*Work to be completed*. Below are some records. Return exactly the lines from the one with "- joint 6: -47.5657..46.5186" to the one with "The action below", and nothing else.

(Beginning of Record extracts)

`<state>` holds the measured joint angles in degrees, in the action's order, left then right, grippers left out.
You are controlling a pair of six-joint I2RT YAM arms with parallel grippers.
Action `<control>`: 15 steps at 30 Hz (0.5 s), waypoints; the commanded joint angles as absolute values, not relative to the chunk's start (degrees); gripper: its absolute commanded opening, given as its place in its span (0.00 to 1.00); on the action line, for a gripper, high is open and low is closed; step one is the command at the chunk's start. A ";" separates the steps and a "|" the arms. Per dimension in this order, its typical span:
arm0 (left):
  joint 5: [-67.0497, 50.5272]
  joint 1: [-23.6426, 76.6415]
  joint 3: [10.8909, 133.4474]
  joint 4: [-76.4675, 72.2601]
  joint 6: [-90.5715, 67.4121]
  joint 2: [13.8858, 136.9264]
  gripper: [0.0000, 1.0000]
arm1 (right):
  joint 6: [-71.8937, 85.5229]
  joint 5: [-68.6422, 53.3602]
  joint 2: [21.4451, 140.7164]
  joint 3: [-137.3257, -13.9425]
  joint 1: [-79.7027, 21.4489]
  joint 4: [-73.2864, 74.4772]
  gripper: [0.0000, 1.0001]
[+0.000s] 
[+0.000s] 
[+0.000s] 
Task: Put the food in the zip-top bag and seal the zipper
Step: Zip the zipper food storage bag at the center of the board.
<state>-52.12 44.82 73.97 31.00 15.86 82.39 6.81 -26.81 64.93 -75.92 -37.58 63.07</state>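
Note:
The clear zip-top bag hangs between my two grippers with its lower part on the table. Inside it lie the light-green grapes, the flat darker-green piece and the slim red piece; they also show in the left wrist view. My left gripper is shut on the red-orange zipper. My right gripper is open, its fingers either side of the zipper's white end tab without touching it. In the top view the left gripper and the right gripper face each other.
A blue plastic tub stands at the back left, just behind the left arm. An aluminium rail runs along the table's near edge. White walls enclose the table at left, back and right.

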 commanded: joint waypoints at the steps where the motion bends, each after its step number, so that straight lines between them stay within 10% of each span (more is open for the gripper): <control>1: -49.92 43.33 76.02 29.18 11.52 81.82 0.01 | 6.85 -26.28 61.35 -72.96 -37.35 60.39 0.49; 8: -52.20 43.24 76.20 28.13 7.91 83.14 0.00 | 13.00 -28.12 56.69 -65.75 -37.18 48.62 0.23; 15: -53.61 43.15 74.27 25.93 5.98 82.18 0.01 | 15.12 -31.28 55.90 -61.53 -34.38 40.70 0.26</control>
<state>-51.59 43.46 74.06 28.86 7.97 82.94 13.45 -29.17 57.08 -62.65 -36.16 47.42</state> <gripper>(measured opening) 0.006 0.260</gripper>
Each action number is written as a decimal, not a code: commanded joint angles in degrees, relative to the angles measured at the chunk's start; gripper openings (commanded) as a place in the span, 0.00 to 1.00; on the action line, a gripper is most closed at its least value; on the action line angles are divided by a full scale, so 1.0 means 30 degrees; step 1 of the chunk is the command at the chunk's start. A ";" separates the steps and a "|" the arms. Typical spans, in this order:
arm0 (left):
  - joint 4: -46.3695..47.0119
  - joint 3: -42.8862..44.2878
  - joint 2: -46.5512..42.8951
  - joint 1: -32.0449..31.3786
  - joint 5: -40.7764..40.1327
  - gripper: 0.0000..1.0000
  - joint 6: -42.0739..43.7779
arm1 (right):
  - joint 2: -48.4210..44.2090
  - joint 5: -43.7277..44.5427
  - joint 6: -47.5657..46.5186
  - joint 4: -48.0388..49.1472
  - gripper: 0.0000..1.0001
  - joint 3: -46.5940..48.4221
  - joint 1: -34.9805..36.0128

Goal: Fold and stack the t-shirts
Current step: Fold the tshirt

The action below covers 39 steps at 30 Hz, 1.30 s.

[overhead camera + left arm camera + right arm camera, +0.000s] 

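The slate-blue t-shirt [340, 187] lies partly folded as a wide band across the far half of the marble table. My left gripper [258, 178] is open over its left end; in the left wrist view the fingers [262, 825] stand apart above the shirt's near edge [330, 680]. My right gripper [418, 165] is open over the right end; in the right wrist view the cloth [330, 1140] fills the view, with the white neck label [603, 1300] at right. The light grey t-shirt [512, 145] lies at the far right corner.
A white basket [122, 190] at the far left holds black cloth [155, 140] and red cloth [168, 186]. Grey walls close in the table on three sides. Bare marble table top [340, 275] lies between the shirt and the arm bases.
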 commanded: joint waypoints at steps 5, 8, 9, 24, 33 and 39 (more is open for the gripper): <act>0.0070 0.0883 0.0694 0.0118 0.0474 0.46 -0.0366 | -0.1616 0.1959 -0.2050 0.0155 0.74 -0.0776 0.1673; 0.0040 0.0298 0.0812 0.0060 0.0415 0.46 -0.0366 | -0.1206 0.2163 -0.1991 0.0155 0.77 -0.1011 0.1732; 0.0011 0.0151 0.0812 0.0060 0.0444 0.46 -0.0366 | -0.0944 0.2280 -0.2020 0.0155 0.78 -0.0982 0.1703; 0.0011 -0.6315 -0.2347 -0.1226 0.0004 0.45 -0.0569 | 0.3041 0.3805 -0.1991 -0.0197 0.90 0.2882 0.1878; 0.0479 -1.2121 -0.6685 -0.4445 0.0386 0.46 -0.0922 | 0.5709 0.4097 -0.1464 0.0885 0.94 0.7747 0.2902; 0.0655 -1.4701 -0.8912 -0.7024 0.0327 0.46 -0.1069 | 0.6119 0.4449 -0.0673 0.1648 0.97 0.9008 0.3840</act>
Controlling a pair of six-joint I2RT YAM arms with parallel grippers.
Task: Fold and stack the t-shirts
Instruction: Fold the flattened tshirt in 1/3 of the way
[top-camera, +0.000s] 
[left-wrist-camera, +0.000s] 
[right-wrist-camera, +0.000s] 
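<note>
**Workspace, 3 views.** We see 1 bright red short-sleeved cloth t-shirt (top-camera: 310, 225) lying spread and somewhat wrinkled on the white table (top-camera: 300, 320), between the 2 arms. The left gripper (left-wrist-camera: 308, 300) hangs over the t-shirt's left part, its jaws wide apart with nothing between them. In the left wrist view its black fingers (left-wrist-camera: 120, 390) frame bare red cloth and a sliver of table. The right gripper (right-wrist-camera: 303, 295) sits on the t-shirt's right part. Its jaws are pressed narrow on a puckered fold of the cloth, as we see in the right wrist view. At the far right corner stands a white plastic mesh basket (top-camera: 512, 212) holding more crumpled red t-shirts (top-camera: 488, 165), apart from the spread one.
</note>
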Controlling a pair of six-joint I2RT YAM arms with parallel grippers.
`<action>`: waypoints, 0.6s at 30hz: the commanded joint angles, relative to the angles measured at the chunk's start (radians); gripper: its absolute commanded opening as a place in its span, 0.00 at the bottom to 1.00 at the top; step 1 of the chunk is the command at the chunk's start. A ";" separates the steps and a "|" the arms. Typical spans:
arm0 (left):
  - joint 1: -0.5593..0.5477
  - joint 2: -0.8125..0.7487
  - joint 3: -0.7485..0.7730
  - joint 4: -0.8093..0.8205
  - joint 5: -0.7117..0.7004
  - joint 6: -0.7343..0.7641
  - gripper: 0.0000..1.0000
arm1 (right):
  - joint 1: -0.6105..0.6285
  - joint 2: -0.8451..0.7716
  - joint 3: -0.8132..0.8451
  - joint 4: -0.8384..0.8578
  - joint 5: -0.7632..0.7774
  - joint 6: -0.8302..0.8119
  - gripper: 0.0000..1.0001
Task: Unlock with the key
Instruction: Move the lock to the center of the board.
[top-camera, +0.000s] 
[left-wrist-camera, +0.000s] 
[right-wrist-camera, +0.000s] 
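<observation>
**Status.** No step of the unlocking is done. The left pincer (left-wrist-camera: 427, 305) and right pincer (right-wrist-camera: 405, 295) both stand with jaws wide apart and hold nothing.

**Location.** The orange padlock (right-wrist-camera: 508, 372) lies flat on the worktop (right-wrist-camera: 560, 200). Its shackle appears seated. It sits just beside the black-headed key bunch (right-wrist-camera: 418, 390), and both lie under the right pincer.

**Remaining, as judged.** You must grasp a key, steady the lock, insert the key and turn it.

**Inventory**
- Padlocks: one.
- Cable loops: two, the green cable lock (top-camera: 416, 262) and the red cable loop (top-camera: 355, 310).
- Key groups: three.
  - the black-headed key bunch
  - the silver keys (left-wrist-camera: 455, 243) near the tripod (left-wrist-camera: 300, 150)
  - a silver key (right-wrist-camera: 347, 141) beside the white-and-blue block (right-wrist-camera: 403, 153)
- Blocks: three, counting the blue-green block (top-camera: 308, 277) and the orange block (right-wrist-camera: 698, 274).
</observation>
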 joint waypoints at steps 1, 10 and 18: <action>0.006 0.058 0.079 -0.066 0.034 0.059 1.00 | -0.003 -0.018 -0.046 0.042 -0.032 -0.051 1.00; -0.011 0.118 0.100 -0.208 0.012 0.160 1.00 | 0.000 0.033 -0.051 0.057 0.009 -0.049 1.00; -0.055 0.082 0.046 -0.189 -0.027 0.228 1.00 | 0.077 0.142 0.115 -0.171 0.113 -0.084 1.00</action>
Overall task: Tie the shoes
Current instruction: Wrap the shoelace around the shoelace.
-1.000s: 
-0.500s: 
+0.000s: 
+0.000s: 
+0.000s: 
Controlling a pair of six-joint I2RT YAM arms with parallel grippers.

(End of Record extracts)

*Solution*.
  - joint 6: -47.5657..46.5186
  - joint 4: -48.0388..49.1472
  - gripper: 0.0000..1.0001
  - joint 3: -46.5940..48.4221
  - joint 1: -34.9805..36.0128

Goal: Fold and stack the t-shirts
Current step: Fold the tshirt

The action below covers 39 steps at 30 Hz, 1.30 s.

That concludes the exercise.